[00:00:00] Hi, and welcome to this tutorial on performing multi-table data synthesization. In this tutorial, you will learn how to create synthetic data from a relational data structure. In many of the tutorials we've done so far, we've looked at synthesizing a single data table, but in many use cases, you will have data spread across many different tables. For example, in a relational database.
[00:00:20] MOSTLY AI makes it easy to take this relational data and synthesize it all at once, maintaining all the relationships between the tables. To see this in action, we'll be working with a trimmed-down version of the Berka dataset containing financial transactions from Czech banks.
[00:00:39] This dataset contains eight tables, one of which is a reference table, which we won't synthesize since it doesn't contain any sensitive information. The other seven tables all contain privacy-sensitive information. We'll synthesize all of those, including the relationships between them.
[00:00:55] Now, MOSTLY AI offers you two different ways to perform multi-table data synthesis, and you will explore both of those in this tutorial. The first approach is through an ad-hoc job by manually uploading the data tables, usually a CSV or Parquet files, and then manually defining the relationships between them.
[00:01:13] The second option is to connect MOSTLY AI to your relational database and import the relational data directly from the database. This will also import the relationships and save you some time on defining all those relationships manually. The nice thing about the second approach is also that MOSTLY AI can deliver your synthesized data directly back into your relational database.
[00:01:34] While we'll walk through both approaches in this tutorial, the main focus will be on the second approach in which we will connect directly to a relational database.
[00:01:43] as this is the most common approach for working with multi-table data that we see in industry.
[00:01:47] We'll start by first helping you set up the database infrastructure and connecting MOSTLY AI to that database. We'll then synthesize the data, and once we have all the relational data synthesized, we will poke around the dataset a little bit to inspect its referential integrity and to check the statistical properties of the synthesized data.
[00:02:08] All right, let's jump in. All right, so let's start by getting you set up with the database. I'll be working in Google Cloud provider for this tutorial, but you can of course use a different cloud provider if you don't have a local database set up.

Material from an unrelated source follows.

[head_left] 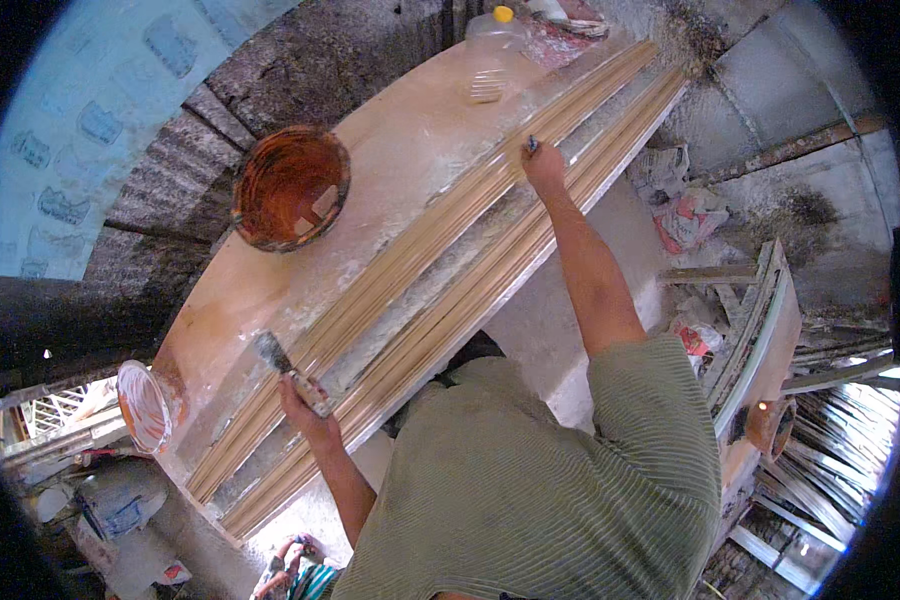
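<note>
Left hand (pixel 308 408), eight o'clock, closed round a scraper (pixel 274 354); right hand (pixel 545 168), one o'clock, curls over wood-coloured strips (pixel 420 244) (its hold? can't tell)!

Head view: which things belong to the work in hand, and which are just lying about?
In use:
scraper, in the left hand
wooden strips, at the right hand

Apparently lying about:
yellow-capped jug
brown bowl
crumpled red-and-white bag

left hand (pixel 307 405) is curled; right hand (pixel 542 168) reaches farther forward.
</note>
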A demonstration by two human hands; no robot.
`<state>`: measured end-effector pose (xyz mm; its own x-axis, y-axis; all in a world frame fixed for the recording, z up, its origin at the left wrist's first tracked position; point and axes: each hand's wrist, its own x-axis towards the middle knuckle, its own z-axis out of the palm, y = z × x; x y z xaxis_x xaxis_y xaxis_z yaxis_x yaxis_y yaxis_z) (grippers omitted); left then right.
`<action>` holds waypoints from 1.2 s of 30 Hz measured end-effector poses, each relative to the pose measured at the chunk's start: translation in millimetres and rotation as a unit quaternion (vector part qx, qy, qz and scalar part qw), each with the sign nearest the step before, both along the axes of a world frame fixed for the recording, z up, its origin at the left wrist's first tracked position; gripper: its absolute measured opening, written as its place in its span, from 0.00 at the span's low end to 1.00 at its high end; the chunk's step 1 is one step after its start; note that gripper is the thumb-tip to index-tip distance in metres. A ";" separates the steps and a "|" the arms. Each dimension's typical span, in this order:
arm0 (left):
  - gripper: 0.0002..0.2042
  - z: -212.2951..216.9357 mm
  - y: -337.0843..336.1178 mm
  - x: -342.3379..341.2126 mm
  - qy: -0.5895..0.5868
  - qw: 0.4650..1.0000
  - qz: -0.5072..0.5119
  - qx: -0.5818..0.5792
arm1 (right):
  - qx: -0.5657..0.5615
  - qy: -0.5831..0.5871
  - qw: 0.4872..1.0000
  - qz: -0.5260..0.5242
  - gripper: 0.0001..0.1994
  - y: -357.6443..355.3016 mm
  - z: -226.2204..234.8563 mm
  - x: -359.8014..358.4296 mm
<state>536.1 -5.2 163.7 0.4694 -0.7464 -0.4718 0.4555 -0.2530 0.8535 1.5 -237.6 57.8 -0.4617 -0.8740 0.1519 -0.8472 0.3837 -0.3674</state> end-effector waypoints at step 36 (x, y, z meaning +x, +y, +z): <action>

[00:02:23] We'll create a Postgres SQL instance, we'll give it a name, let's say Berka-multi, and the password. I'll make some choices here to keep this cost-effective. The most important thing to remember here is to create a network in order to allow MOSTLY AI and also the CoLab notebook if you're working in Colab to access this Postgres SQL instance.
[00:02:53] Once that's set, we can create the instance. This will take a few minutes. I'll be right back.
[00:02:59] All right, the instance is now up and running, so we can access it here. Let's copy the public IP address and go back to our notebook. You can copy the IP address here into DB host, set DB user to Postgres. Then here I'm using the dotenv library to pass the password security as an environment variable.
[00:03:20] We'll run that cell and the next step is to create two database instances, one to hold the original data and a second instance that will serve as the destination where MOSTLY AI will drop the synthesized data when it's done. The next cell creates two helper functions. One to create the database and another to connect to it. We'll prepare that
[00:03:41] and then we can go ahead and create our source and destination databases.
[00:03:46] We'll call the source database berka_original and the destination database berka_synthetic.
[00:03:52] All right, now we can load the dataset from the repo into the source database. Let's first check whether we're running in Google CoLab or locally.
[00:04:00] I'm running this locally, and if you are too, then you have to make sure that your repo is set to the correct path. In the next cell, we will take our CSV files that are in the repo and use the pandas to SQL function to turn these into SQL tables.
[00:04:14] Then we'll add those to the source database. We can see that the tables are being created. Now, we're all done with no issues encountered.
[00:04:25] Now, the next cell is very important because in this cell we are defining the relationships between the tables.
[00:04:31] The first block here defines all the primary keys, so the unique ID column that is within each table. Then the second block defines the relationships between the columns, so we can run this cell.
[00:04:42] Now our relational database contains the information it needs about the relationship between the tables. Amazing.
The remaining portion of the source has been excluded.